Fabien Cloutier, dans le rôle principal de Lucien Vil, livre une performance qui manque cruellement de nuance. Son démon misanthrope semble figé, presque mécanique. Pier-Luc Funk, censé incarner l’enthousiasme maladroit de Daniel, force tellement le jeu qu’il devient caricatural. Mais la vraie surprise vient du psy, un rôle secondaire brillamment interprété par Alexis Martin: juste, drôle, subtil. Il vole littéralement la vedette à chaque apparition.

Alexis Martin,  dans le rôle Stéfano, le psy, dans le film Vil & Misérable. 

Plus gênant encore : les figurantes russes dans la scène du port, censées apporter un ton décalé. Leurs interventions sont surjouées, sans naturel, et brisent le rythme du film. Leurs répliques tombent à plat, et leur présence finit par faire décrocher le récit.

Des costumes trop bon enfant

Photographie capturée lors du visionnement du film, illustrant une scène clé avec les deux acteurs principaux. Source : Kevin Dagan

Le démon Lucien aurait pu avoir une allure mémorable, mais son costume manque cruellement de caractère. Ni inquiétant, ni franchement drôle, il donne l’impression d’avoir été improvisé(Limite théatre). Ce choix affaiblit d’autant plus le personnage, qui perd en crédibilité et en impact visuel. Dommage, car le contraste entre le fantastique et le banal était justement une force du scénario.

Une mise en scène visuellement réussie

Heureusement, Jean-François Leblanc soigne sa réalisation. Les décors surtout la librairie sont immersifs, pleins de détails qui nourrissent l’univers. La lumière est utilisée avec intelligence, jouant sur les contrastes entre le cynisme du démon et l’enthousiasme du monde extérieur. L’ensemble crée une ambiance décalée qui colle bien à l’esprit de la BD originale.
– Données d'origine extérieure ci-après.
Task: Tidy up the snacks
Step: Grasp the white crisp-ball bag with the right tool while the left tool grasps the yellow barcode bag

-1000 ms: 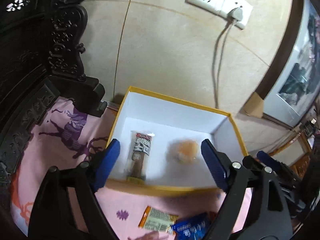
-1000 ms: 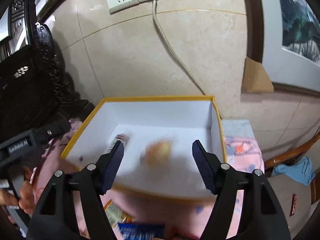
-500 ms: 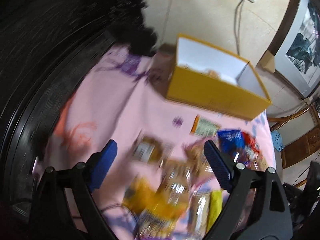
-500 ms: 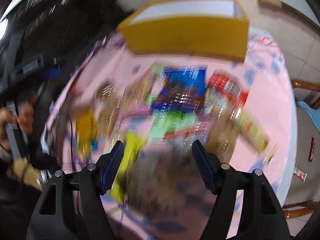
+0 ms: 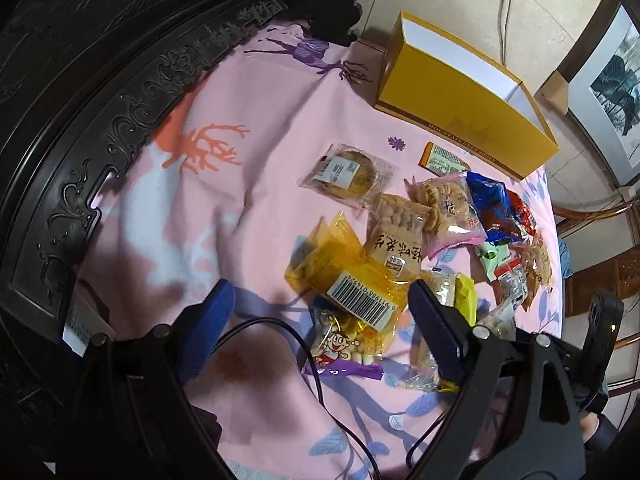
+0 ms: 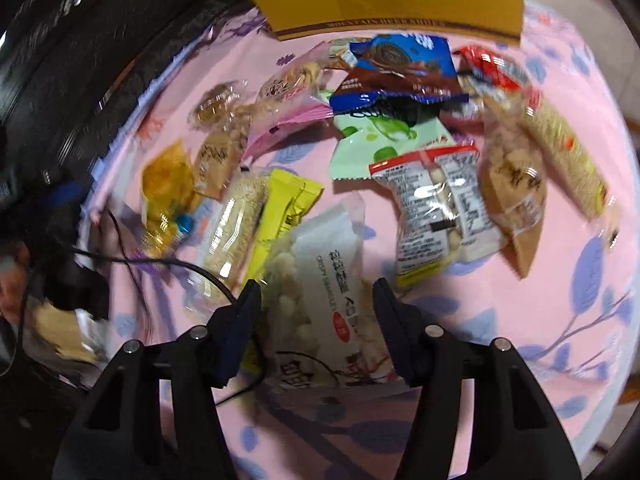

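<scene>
Both grippers swung from box (image 5: 464, 92) to snack pile | left gripper (image 5: 320, 312) wide apart, empty | right gripper (image 6: 316, 300) closing around white pack (image 6: 320, 280), not yet clamped | next pick beginning

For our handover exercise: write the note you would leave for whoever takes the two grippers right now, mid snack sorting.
Left gripper: open, empty, over the yellow packet with the barcode.
Right gripper: jaws closing around the white crisp packet, pads not yet pressing on it.
Yellow box stands at the far edge of the pink cloth; its inside is hidden from here.
Most snacks, such as the blue biscuit bag, lie loose on the cloth.
Left to do: finish this grasp, then box the pile.
</scene>
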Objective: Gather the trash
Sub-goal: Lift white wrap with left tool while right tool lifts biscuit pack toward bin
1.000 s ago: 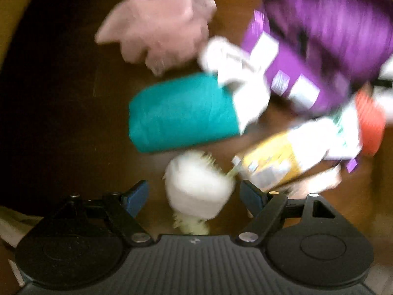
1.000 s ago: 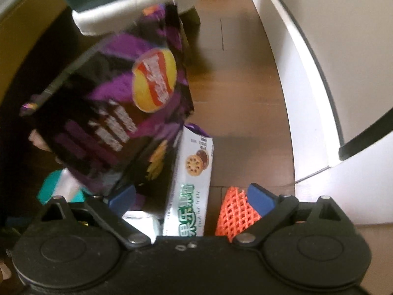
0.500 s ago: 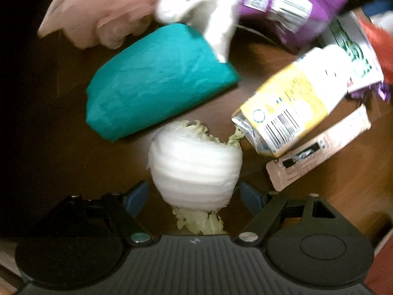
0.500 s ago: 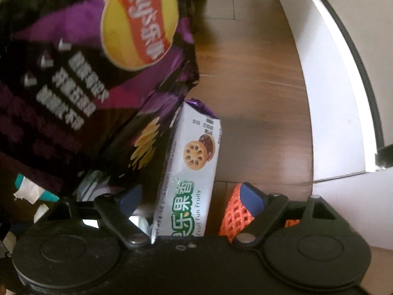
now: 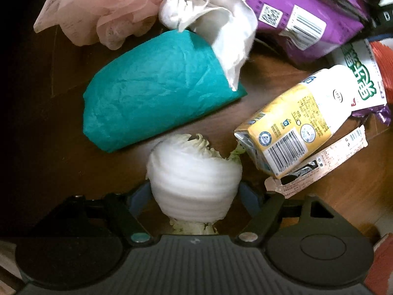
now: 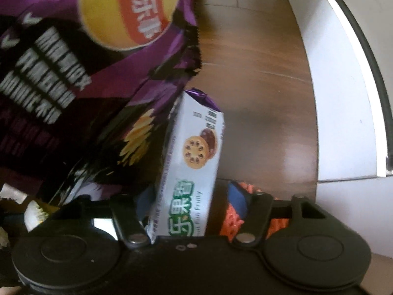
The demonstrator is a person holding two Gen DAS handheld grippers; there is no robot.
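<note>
White foam-netted cabbage stub (image 5: 194, 179) sits between the closing left claw (image 5: 195, 194); contact unclear. Right claw (image 6: 190, 200), narrowing, straddles the biscuit box (image 6: 194, 167), its left finger hidden. Beyond lie a teal packet (image 5: 157, 98), milk carton (image 5: 292, 127) and cropped purple chip bag (image 6: 81, 68) on the wooden surface (image 6: 265, 93).

chip bag (image 6: 103, 56): white Chinese characters on a red band across a yellow circle, rest blurred | biscuit box (image 6: 194, 162): "Fruity" in small print, large green Chinese characters, biscuit picture | drink carton (image 5: 292, 125): barcode, print too small to read | purple packet (image 5: 292, 12): barcode and QR code
</note>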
Samuel Cantin , créateur de la bande dessinée, source Lapresse.ca

Un rythme irrégulier et long

L’histoire prend son temps, mais parfois trop. Certaines scènes traînent inutilement (1h 55mn c’est assez long), et l’humour, souvent absurde, ne fait pas toujours mouche. Le film aurait gagné à être resserré, notamment dans les moments où le ton hésite entre comédie et introspection.

Un synopsis prometteur, mais un sentiment d’inachevé

Vil & Misérable partait avec une belle promesse : celle de mêler absurde, fantastique et tendresse dans un récit singulier. Visuellement, le film tient la route et on sent l’idée de rester fidèle à l’origine. Mais entre un jeu d’acteurs principal décevant, des costumes fades et des personnages secondaires peu convaincants, l’œuvre perd de sa force. Heureusement, quelques éclairs comme la performance du psy ou la direction artistique soignée permettent d’éviter le naufrage complet. Ce n’est pas un film qu’on déteste, mais un film dont on sort en se disant : il aurait pu être tellement plus fort. Je partirai pour une note globale de 4/10.